**Dataset excerpt**
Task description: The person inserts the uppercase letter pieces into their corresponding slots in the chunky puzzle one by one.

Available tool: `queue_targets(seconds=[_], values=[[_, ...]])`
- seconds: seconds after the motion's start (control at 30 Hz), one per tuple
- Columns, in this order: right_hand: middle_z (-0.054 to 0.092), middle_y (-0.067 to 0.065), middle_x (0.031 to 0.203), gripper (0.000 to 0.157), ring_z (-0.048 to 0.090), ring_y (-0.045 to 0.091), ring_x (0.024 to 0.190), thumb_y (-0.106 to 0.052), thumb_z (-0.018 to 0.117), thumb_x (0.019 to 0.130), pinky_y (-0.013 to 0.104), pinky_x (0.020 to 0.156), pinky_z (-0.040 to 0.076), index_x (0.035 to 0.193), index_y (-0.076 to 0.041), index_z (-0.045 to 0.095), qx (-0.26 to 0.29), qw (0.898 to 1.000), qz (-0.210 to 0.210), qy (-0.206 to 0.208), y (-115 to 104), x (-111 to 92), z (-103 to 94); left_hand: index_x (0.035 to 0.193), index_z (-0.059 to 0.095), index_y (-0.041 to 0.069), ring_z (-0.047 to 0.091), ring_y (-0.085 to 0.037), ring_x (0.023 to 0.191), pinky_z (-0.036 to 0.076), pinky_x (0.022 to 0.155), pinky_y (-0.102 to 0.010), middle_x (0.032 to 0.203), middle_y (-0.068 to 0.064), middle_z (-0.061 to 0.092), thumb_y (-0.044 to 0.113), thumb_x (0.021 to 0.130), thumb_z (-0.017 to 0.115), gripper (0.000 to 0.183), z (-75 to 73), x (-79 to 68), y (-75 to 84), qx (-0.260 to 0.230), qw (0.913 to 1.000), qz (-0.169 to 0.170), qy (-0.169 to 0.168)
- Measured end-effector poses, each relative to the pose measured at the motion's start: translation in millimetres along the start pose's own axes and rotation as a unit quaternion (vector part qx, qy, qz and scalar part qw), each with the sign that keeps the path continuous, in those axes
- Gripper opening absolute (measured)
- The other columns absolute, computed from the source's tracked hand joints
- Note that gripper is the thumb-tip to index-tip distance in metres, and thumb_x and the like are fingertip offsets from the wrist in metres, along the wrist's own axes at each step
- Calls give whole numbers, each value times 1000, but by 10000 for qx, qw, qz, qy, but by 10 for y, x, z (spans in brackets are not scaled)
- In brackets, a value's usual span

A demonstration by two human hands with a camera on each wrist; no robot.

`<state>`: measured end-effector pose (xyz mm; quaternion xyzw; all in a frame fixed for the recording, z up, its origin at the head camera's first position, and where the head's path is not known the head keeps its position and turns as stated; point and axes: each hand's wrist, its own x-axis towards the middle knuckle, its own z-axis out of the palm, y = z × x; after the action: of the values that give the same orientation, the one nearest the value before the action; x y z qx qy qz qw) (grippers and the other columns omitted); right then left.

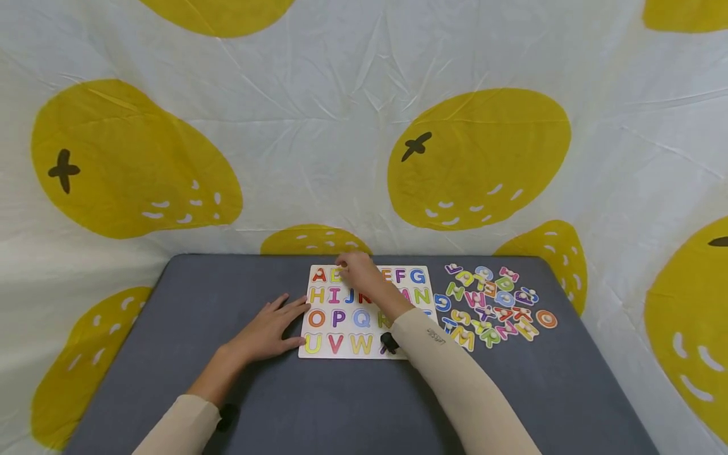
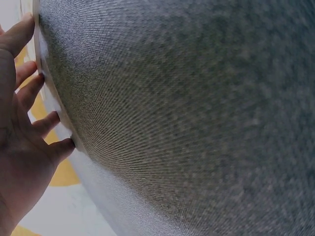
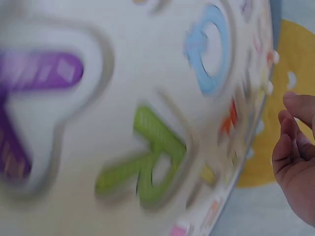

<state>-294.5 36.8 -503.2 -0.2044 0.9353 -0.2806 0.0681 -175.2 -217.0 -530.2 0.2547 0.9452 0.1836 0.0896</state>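
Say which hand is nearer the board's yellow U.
Left. The left hand is at the left edge of the board, just beside the yellow U; the right hand is at the board's far edge.

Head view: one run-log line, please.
left hand: at left edge of white rectangular alphabet board | right hand: over its top row, grip unclear | multicoloured letter pieces: scattered right of board

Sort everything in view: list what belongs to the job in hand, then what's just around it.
Part of the job:
letter board
loose letters to its right
left hand, at the board's left edge
right hand, over the board's top row

Just around it:
grey table
fruit-patterned cloth behind
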Motion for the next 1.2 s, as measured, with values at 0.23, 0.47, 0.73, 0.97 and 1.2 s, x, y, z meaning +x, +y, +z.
queue_targets(seconds=[0.23, 0.47, 0.73, 0.97, 1.2], values=[[73, 9, 118, 25, 67, 24, 106, -10, 69, 99, 40, 95, 56, 123, -5, 73, 357, 9989, -192, 230, 237, -172, -222, 158, 44, 20, 24, -46, 155, 23, 117, -74, 167, -3, 38, 49, 93, 73, 77, 14, 7, -6, -3, 10000, -5, -6], [73, 11, 113, 24, 67, 25, 100, -8, 70, 98, 41, 90, 57, 121, -3, 73, 426, 9979, -137, 461, 453, -451, -452, 158, 44, 20, 25, -46, 155, 23, 118, -74, 167, -3, 38, 49, 93, 73, 78, 12, 11, -22, -8, 10000, -5, -10], [72, 7, 104, 23, 63, 23, 94, -10, 70, 98, 40, 84, 56, 120, -3, 73, 416, 9968, 219, 648, 823, -807, -749, 159, 44, 20, 24, -46, 156, 22, 118, -74, 167, -3, 37, 50, 93, 73, 78, 17, 10, -21, -50, 10000, -7, -32], [73, 12, 104, 23, 65, 27, 94, -10, 69, 99, 44, 83, 54, 120, -1, 72, 272, 9926, 401, 1117, 1329, -1084, -1054, 158, 45, 20, 24, -47, 155, 22, 117, -75, 167, -3, 38, 49, 92, 74, 77, 11, -2, -7, -92, 9999, -41, -14], [71, 18, 105, 27, 64, 31, 94, -13, 68, 100, 47, 86, 53, 124, 2, 69, 43, 9861, 985, 1338, 1833, -1325, -1333, 158, 44, 20, 24, -47, 155, 22, 117, -75, 167, -3, 38, 50, 93, 73, 78, 24, 4, 6, -77, 10000, -53, -20]])
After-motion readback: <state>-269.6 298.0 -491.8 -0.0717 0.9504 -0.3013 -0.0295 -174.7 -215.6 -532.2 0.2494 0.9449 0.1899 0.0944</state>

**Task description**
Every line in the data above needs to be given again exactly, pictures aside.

**Solved exercise**
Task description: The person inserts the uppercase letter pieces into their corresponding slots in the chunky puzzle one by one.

Available tool: `queue_targets(seconds=[_], values=[[_, ...]])`
- seconds: seconds after the motion's start (control at 30 Hz), one per tuple
- Columns, in this order: right_hand: middle_z (-0.054 to 0.092), middle_y (-0.067 to 0.065), middle_x (0.031 to 0.203), gripper (0.000 to 0.157), ring_z (-0.048 to 0.090), ring_y (-0.045 to 0.091), ring_x (0.024 to 0.190), thumb_y (-0.106 to 0.052), thumb_z (-0.018 to 0.117), thumb_x (0.019 to 0.130), pinky_y (-0.013 to 0.104), pinky_x (0.020 to 0.156), pinky_z (-0.040 to 0.076), index_x (0.035 to 0.193), index_y (-0.076 to 0.041), index_z (-0.045 to 0.095), qx (-0.26 to 0.29), qw (0.898 to 1.000), qz (-0.210 to 0.210), qy (-0.206 to 0.208), y (-115 to 104), x (-111 to 92), z (-103 to 94); left_hand: index_x (0.035 to 0.193), index_z (-0.059 to 0.095), index_y (-0.041 to 0.069), ring_z (-0.047 to 0.091), ring_y (-0.085 to 0.037), ring_x (0.023 to 0.191), pinky_z (-0.036 to 0.076), pinky_x (0.022 to 0.155), pinky_y (-0.102 to 0.010), middle_x (0.032 to 0.203), middle_y (-0.068 to 0.064), middle_z (-0.061 to 0.092), thumb_y (-0.044 to 0.113), thumb_x (0.021 to 0.130), thumb_z (-0.017 to 0.115), gripper (0.000 to 0.183), z (-75 to 73), x (-79 to 68), y (-75 to 84), qx (-0.260 to 0.230), qw (0.913 to 1.000), qz (-0.169 to 0.170), qy (-0.169 to 0.168)
- Measured end-effector poses, each relative to the pose measured at the motion's start: translation in millimetres along the start pose's own axes and rotation as a unit quaternion (vector part qx, qy, qz and scalar part qw), each with the sign that keeps the path continuous, in those axes
- Gripper opening absolute (measured)
- The other columns absolute, computed from the source's tracked hand joints
- Note that gripper is the thumb-tip to index-tip distance in metres, and thumb_x and the like are fingertip offsets from the wrist in metres, along the wrist's own axes at each step
- Calls give whole numbers, each value times 1000, but by 10000 for qx, qw, qz, qy, but by 10 for y, x, z (spans in brackets are not scaled)
- In brackets, a value's usual span

A demonstration by two human hands with a camera on each wrist; no robot.

`<state>`: measured end-effector pose (xyz mm; quaternion xyzw; all in a frame fixed for the recording, z up, its origin at the head camera's first position, and where the head's path is not known the head keeps its position and turns as stated; point and axes: each hand's wrist, its own x-axis towards the middle knuckle, its own z-axis out of the palm, y = z × x; after the action: of the values that give the same orientation, the one nearest the value before the action; x y z qx qy qz qw) (grippers and the other columns omitted); right then left.


<state>-294.5 36.8 -503.2 -0.2044 0.9353 -0.2806 0.0681 -175.2 -217.0 -530.2 0.2547 0.9452 0.1836 0.0896</state>
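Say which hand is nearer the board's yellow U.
Left. The left hand is at the left edge of the board, just beside the yellow U; the right hand is at the board's far edge.

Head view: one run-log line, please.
left hand: at left edge of white rectangular alphabet board | right hand: over its top row, grip unclear | multicoloured letter pieces: scattered right of board

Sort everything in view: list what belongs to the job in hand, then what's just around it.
Part of the job:
letter board
loose letters to its right
left hand, at the board's left edge
right hand, over the board's top row

Just around it:
grey table
fruit-patterned cloth behind
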Motion for the next 1.2 s, as measured, with values at 0.23, 0.47, 0.73, 0.97 and 1.2 s, x, y, z meaning +x, +y, +z.
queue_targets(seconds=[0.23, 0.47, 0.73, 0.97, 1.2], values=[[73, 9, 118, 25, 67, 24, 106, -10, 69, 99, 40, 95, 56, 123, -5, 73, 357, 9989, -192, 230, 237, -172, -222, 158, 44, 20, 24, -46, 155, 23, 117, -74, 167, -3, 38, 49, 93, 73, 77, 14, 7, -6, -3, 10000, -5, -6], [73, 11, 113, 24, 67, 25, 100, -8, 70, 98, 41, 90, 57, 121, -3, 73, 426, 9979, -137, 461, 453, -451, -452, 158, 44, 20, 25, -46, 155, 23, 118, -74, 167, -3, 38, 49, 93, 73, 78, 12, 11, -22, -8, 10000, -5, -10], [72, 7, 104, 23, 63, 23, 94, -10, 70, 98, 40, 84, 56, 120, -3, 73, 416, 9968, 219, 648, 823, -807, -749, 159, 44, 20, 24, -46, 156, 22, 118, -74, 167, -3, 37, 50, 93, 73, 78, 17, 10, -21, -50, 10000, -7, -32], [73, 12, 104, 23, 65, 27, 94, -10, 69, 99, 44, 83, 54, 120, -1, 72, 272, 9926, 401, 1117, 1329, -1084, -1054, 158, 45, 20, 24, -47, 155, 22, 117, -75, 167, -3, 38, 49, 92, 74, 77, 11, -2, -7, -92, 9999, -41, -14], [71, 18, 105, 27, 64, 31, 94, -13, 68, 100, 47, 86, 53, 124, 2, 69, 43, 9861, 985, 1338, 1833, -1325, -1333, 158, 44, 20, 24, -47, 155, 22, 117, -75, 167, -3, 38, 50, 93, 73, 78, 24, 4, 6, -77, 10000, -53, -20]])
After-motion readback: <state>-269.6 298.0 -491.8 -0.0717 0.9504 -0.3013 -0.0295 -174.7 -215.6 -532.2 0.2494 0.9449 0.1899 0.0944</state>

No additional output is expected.